▸ **What the task requires**: Filtering the records below, copy only those lines that include the word "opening".

▸ **Data section**:
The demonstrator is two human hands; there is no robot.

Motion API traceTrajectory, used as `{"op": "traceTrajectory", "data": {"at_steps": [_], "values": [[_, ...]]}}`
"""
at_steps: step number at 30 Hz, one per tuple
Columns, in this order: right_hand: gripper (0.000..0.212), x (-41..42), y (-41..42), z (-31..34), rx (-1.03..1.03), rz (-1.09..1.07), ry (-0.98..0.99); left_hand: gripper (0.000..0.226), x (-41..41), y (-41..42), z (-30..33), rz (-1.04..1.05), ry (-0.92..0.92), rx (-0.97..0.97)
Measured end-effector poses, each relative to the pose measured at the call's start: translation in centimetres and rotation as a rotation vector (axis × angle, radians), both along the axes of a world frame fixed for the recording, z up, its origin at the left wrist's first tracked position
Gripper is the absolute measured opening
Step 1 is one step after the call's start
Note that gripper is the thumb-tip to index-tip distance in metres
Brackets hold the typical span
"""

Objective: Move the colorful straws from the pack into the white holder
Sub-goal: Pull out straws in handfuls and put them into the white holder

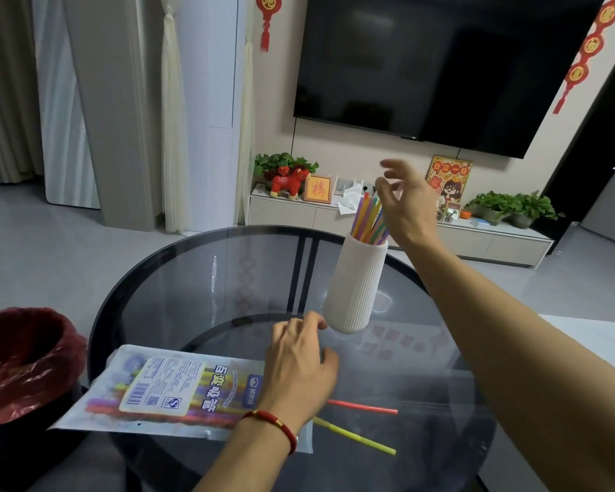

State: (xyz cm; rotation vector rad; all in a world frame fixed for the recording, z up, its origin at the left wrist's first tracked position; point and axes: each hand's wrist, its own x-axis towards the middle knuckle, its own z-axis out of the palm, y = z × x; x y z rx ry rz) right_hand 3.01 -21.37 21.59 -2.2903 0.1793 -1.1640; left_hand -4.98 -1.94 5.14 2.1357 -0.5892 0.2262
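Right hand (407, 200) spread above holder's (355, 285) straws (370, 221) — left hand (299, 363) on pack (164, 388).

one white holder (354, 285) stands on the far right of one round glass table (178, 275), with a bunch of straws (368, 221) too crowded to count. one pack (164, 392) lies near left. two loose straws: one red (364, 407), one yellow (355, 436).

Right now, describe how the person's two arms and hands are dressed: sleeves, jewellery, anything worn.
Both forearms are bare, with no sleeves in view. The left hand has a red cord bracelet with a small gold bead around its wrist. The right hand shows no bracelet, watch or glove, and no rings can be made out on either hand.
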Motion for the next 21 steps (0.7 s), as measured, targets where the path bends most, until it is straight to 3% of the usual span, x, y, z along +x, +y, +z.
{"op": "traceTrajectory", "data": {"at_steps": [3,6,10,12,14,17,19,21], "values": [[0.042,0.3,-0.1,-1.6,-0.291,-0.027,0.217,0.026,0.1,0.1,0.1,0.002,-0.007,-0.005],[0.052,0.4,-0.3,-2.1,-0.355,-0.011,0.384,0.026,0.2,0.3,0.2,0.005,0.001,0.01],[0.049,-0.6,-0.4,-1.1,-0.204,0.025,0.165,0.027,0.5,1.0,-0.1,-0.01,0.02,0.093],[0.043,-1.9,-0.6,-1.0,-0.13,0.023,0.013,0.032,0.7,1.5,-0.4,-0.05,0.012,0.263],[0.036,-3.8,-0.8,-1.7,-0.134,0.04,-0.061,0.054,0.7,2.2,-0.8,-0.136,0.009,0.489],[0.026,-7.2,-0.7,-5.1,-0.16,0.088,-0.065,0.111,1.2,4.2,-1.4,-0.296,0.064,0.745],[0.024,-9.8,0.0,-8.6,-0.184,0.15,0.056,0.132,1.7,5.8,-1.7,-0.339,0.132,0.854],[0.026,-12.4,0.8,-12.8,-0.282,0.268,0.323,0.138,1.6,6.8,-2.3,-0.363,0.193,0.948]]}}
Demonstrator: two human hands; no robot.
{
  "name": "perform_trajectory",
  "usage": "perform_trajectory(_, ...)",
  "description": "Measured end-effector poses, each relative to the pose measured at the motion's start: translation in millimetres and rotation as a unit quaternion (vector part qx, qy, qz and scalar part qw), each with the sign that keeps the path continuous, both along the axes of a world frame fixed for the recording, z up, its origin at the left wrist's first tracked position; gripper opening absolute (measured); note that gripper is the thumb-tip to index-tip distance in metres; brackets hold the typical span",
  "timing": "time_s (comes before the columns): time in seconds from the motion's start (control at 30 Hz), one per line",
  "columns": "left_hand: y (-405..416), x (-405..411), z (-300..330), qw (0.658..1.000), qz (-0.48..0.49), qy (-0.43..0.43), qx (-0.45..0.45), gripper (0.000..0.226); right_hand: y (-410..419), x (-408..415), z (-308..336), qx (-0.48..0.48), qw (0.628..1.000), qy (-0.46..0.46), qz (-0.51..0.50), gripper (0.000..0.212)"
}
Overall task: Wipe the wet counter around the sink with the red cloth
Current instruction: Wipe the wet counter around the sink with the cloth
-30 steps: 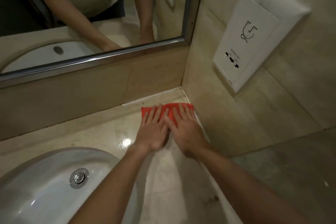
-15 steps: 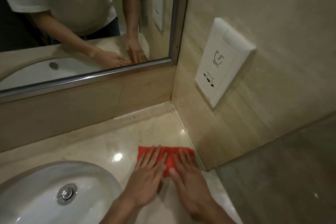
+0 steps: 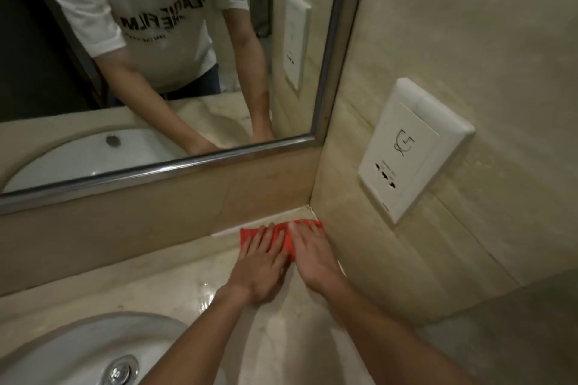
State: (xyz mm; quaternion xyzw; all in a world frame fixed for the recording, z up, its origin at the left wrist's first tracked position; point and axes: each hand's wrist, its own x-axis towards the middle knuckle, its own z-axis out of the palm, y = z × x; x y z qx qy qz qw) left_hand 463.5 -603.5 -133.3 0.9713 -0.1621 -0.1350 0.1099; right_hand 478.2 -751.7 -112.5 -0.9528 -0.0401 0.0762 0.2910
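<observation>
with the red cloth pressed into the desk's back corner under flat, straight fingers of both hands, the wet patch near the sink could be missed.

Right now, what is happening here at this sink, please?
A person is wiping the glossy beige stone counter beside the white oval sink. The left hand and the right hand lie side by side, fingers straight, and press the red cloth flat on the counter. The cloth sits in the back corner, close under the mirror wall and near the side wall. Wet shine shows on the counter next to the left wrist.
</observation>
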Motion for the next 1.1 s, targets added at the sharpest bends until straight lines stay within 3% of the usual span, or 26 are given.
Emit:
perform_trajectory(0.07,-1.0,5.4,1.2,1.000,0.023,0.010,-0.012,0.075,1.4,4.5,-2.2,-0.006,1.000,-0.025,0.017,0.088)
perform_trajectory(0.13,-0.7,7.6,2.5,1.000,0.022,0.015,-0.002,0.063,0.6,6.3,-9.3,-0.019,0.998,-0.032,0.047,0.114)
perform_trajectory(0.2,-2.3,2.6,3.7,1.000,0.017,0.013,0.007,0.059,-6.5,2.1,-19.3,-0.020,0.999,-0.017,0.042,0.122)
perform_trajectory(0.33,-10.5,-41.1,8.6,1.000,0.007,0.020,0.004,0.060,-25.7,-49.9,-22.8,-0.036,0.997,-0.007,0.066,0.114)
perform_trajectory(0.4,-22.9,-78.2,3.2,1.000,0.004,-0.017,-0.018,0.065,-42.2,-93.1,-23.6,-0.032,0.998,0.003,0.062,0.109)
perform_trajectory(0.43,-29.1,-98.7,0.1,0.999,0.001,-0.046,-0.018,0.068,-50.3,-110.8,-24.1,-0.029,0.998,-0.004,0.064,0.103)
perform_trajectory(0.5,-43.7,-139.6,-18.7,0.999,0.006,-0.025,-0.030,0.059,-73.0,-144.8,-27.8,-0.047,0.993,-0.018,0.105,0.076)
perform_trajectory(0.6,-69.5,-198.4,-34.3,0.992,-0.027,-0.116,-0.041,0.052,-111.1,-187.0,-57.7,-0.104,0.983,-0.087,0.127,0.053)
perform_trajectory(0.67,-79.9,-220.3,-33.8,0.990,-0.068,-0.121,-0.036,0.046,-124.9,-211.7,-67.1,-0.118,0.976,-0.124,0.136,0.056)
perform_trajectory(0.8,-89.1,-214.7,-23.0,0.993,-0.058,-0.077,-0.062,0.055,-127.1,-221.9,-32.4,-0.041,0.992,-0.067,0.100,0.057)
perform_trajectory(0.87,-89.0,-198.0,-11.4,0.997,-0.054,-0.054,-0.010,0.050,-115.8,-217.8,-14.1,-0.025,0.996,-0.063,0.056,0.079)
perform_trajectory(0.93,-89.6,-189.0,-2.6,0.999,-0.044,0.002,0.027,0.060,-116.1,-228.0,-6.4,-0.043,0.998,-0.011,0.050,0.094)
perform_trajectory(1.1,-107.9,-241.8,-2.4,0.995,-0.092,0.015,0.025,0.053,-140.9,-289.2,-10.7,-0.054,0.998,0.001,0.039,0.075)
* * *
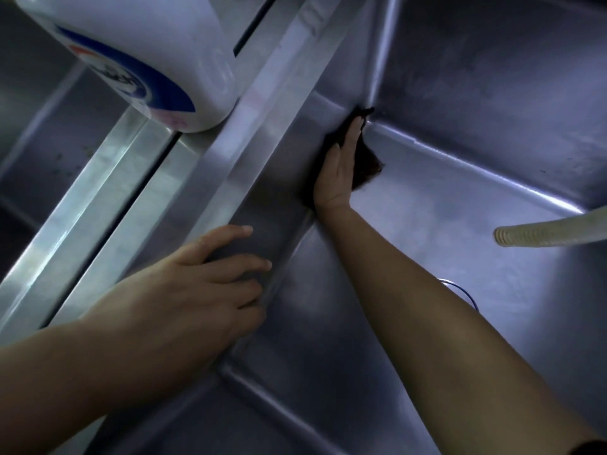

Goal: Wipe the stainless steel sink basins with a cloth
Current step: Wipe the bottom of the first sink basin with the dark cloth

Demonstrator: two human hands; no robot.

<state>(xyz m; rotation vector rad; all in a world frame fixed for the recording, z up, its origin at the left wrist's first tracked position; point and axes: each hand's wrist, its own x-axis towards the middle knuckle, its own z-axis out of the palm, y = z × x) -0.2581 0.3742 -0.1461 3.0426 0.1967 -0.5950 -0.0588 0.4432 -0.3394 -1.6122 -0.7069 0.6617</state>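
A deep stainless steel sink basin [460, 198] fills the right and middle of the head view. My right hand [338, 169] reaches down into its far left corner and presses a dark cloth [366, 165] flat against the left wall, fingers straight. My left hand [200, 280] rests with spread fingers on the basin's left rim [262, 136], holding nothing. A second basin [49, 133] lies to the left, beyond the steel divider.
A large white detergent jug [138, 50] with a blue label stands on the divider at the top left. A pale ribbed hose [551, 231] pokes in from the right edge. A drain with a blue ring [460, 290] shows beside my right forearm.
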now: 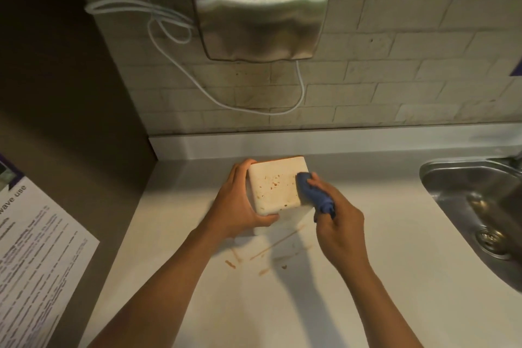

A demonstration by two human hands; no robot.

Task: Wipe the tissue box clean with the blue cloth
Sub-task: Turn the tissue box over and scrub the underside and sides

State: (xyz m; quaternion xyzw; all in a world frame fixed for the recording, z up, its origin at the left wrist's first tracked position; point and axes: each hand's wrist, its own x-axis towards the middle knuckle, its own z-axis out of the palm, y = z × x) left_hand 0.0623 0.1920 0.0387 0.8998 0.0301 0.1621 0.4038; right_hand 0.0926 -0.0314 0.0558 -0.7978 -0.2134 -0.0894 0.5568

▸ **Problem solution**:
Gripper is the absolute measured opening
  "description": "Measured end-effector poses, each relative to the pose measured at the motion's start: translation in millimetres and rotation as a unit quaternion (vector part qx, qy, qz and scalar part qw), each with the sign that keeps the path continuous, both along the axes of a world frame fixed for the recording, z up, its origin at the left wrist's first tracked position; gripper opening absolute (measured); note that gripper is the thumb-tip to index-tip distance in metres; brackets hold the typical span",

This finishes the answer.